Triggering Jenkins build from locally hosted git repository using the post-receive commit hook
11 Jun 2023 - tsp
Last update 11 Jun 2023
6 mins
So it’s very easy to integrate Jenkins with your GitHub
repository by simply using the GitHub plugin of Jenkins. This provides a webhook
and automatically registers it with a remote repository after providing an authentication
token to GitHub. But when one hosts ones own source code source repository on an on
premises system using git and builds software using Jenkins triggering a Jenkins
job requires a little bit more work. This very short blog article shows one of many ways
of solving that problem by using an post-receive hook on the server side repository
as well as an build trigger via https.
The Jenkins side
The Jenkins side requires:
- When one has protected Hudson using authentication an user and an API token that one can use from the script. Even though token based authentication is available only authenticated users can trigger builds when one uses matrix based authorization
- Adding SSH credentials to authenticate against the repository hosting server using SSH.
- Allowing external build triggering in the pipeline job
- Using the correct SSH credentials during checkout
To create a new user go to Manage Jenkins > Manage Users > Create User. To
add an API token edit a user via Manage Jenkins > Manage Users > [select a user] > Settings > API-Token.
Note that this API token can be used to trigger any actions the user is
authenticated for. This API token has to be stored - it won’t be shown by
Jenkins any time in future after leaving that dialog. This token can then be
used instead of the password to authenticate with Jenkins when doing API calls.
To create and add the SSH credentials to Jenkins first create them using ssh-keygen
in case you don’t already have some:
$ ssh-keygen
Generating public/private rsa key pair.
Enter file in which to save the key (/usr/home/sampleuser/.ssh/id_rsa): /usr/home/sampleuser/.ssh/id_jenkinsgit
Enter passphrase (empty for no passphrase):
Enter same passphrase again:
Your identification has been saved in /usr/home/sampleuser/.ssh/id_jenkinsgit.
Your public key has been saved in /usr/home/sampleuser/.ssh/id_jenkinsgit.pub.
The key fingerprint is:
SHA256:WQHxR3YPWqPwOuXX3r4Ri7RKfVo9e+wojaKvfKr5a1U sampleuser@samplehost.example.com
The key's randomart image is:
+---[RSA 2048]----+
| ooo o = |
| . * = + |
| o * .|
| o =E . |
| S o......|
| ..o.o.=|
| . . * B+|
| o. + + =o*|
| o+BB.o o.+=|
+----[SHA256]-----+
$
Now add the public key from id_jenkinsgit.pub into your .ssh/authorized_keys
on the repository server (see below). The private key has to be added to Jenkins
credential store. Go to Manage Jenkins > Manage Credentials and select
the credentials store under Stores scoped to Jenkins. Select the security
domain and select Add Credentials. There use the SSH username and private key
type. The ID can be left out, the description is arbitrary. Enter your username
and upload the content of the id_jenkinsgit file into the entry box after
selecting Enter directly. In case you’ve added a passphrase during creation
of the key also enter the passphrase. Store the key and take a note of it’s key ID.
This will be required later on.
Then configure the pipeline of the given job. There the checkout line could
look like the following:
checkout changelog: true, poll: true, scm: [
$class: 'GitSCM',
branches: [[name: '*/master']],
doGenerateSubmoduleConfigurations: false,
extensions: [[$class: 'WipeWorkspace']],
submoduleCfg: [],
userRemoteConfigs: [[url: 'sampleuser@192.158.1.38:/usr/home/sampleuser/git/reponame', credentialsId: '273096b7-0cba-4a8e-adda-21a8378ea79f' ]]
]
As one can see this project has configured to wipe it’s workspace every time due to
some project specific reasons. In addition the userRemoteConfigs contains
the SSH username, the hostname or IP as well as the path on the servers
filesystem. The credentialsId refers to the SSH private key ID in Jenkins
keystore that should be used to authenticate against the repository.

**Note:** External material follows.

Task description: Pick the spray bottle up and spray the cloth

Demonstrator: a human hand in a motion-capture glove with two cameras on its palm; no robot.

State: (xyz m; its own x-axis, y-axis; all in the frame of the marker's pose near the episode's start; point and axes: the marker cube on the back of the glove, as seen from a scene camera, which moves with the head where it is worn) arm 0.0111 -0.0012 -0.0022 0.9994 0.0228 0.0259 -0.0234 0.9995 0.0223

As a last step go to Build triggers and tick Trigger builds remotely.
There also take a note about the URI - that also contains the job name.
In case you have hostkey verification enabled (which is a good idea) add the
SSH host key of the remote system to the known_hosts of the machine that
will do the git access - i.e. the Jenkins host or some of it’s slaves.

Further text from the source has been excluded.